Un modèle transformé, une croissance soutenue
À la tête de la société de négoce MBA, importateur d’appareils d’arcade alors fournisseur de La Tête dans les nuages, Michael Aknin reprend son client en 2014. Implanté à Limonest (35 salariés au siège), le groupe poursuit, depuis, cette activité de négoce tout en exploitant un réseau de dix centres de divertissement familial indoor. Un modèle dual qui génère à parts égales le chiffre d’affaires de la PME. "Il y a beaucoup de synergies entre les deux activités, ajoute le dirigeant, ne serait-ce que parce que l’innovation à laquelle nous accédons par notre activité de négoce est très importante pour renouveler notre offre de jeux d’arcade et de réalité virtuelle".
Implantés principalement en centres commerciaux à Paris, Lyon, Toulon et Nice, les centres de divertissement indoor se déploient sur des "surfaces idéales d’environ 2 500 m2", l’offre mêle jeux d’arcade, laser game, réalité virtuelle et expériences interactives.

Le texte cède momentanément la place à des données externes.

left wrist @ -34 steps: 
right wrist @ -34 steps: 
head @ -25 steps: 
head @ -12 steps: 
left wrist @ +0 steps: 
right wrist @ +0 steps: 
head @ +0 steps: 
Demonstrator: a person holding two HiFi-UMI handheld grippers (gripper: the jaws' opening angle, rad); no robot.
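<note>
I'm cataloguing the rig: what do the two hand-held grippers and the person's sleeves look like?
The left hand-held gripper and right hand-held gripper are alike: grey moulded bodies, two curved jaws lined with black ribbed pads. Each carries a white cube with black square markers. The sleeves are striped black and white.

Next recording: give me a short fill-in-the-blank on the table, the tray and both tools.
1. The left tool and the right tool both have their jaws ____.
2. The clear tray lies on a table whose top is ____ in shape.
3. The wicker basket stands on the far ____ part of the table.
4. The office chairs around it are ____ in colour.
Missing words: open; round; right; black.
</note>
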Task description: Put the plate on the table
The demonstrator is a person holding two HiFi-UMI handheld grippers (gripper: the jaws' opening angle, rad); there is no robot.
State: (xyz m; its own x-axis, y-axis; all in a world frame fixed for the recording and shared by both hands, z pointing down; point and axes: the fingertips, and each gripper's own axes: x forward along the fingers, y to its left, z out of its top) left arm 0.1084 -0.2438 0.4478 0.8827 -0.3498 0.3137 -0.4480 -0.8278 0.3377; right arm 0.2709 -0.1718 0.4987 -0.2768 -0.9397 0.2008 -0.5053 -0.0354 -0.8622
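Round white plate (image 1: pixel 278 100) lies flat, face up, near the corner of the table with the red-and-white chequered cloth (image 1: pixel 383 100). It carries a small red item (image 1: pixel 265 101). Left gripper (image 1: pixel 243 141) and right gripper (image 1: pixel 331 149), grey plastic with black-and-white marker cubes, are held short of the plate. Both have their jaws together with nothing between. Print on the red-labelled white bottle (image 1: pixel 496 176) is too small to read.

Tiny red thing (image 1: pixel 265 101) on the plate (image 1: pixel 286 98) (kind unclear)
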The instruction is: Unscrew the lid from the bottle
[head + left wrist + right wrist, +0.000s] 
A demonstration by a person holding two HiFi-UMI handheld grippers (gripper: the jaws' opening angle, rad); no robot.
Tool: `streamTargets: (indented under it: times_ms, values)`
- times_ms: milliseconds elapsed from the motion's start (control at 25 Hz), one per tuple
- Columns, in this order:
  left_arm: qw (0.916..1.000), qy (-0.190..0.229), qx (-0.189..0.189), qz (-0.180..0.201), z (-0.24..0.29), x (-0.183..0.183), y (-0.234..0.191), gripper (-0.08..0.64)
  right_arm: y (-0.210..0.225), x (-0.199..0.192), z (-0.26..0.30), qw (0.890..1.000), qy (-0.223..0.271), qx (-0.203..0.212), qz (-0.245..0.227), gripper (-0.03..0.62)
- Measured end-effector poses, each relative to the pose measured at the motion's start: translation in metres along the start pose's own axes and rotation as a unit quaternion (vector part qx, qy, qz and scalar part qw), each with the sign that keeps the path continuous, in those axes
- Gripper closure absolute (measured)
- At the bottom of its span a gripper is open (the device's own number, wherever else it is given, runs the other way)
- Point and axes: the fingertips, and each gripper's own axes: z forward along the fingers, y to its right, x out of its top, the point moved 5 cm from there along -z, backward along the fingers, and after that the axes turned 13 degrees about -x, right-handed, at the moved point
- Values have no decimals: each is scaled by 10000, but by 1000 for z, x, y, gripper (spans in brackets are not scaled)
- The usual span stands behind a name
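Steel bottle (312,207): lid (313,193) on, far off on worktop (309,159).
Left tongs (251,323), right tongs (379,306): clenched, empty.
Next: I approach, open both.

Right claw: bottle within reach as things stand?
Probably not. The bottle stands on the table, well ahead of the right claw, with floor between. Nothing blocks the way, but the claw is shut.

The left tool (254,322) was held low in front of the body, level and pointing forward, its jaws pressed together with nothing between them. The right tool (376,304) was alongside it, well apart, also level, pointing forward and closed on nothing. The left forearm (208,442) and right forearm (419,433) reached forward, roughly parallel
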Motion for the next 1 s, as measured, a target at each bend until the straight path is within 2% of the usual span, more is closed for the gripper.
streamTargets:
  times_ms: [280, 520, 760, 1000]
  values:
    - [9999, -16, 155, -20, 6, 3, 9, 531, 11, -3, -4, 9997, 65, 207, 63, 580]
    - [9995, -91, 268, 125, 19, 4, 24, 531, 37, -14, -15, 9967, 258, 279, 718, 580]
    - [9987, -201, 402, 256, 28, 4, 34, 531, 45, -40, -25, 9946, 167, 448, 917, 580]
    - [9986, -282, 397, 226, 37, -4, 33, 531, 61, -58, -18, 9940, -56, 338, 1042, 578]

Doubler la taille du réseau
"Nous construisons deux nouveaux centres à Noisy-le-Grand et à Sainte-Geneviève les Bois, en région parisienne, ajoute Michaël Aknin, qui veut étoffer encore son réseau. À partir de 2027, l’idée est d’ouvrir 4 à 5 nouveaux centres chaque année, toujours sous forme de succursales. Un axe de développement serait de s’installer "en pied d’immeuble" en centre-ville, comme c’est le cas pour le navire amiral du quartier de l’Opéra à Paris, alors qu’aujourd’hui, l’essentiel des emplacements se situe dans des centres commerciaux. Il est également envisagé de s’implanter dans des villes comme Bordeaux, Lille, Nantes et Strasbourg. "En 2030, nous devrions gérer 25 centres pour un chiffre d’affaires d’environ 80 millions d’euros", prévoit-il.
Se donner le temps
L’entrée au capital de Byway Capital et de Bpifrance marque une inflexion stratégique. "J’ai sauté le pas avec ces partenaires-là parce qu’ils nous permettaient de nous projeter à 10 ans, sans contrainte de temps, précise Michaël Aknin. L’ambition affichée est de faire émerger un acteur européen de référence sur le segment des loisirs indoor. Byway Capital apporte à cette stratégie son expertise des modèles B2C et du retail. dans une logique de coconstruction avec les dirigeants.
Un marché porteur
"L’opération intervient dans un contexte favorable", indique Michaël Aknin. Le marché des loisirs indoor connaît une expansion marquée, soutenue par la recherche d’expériences immersives et sociales, de renouveau du divertissement en famille, et du besoin de nouvelles locomotives dans les centres commerciaux.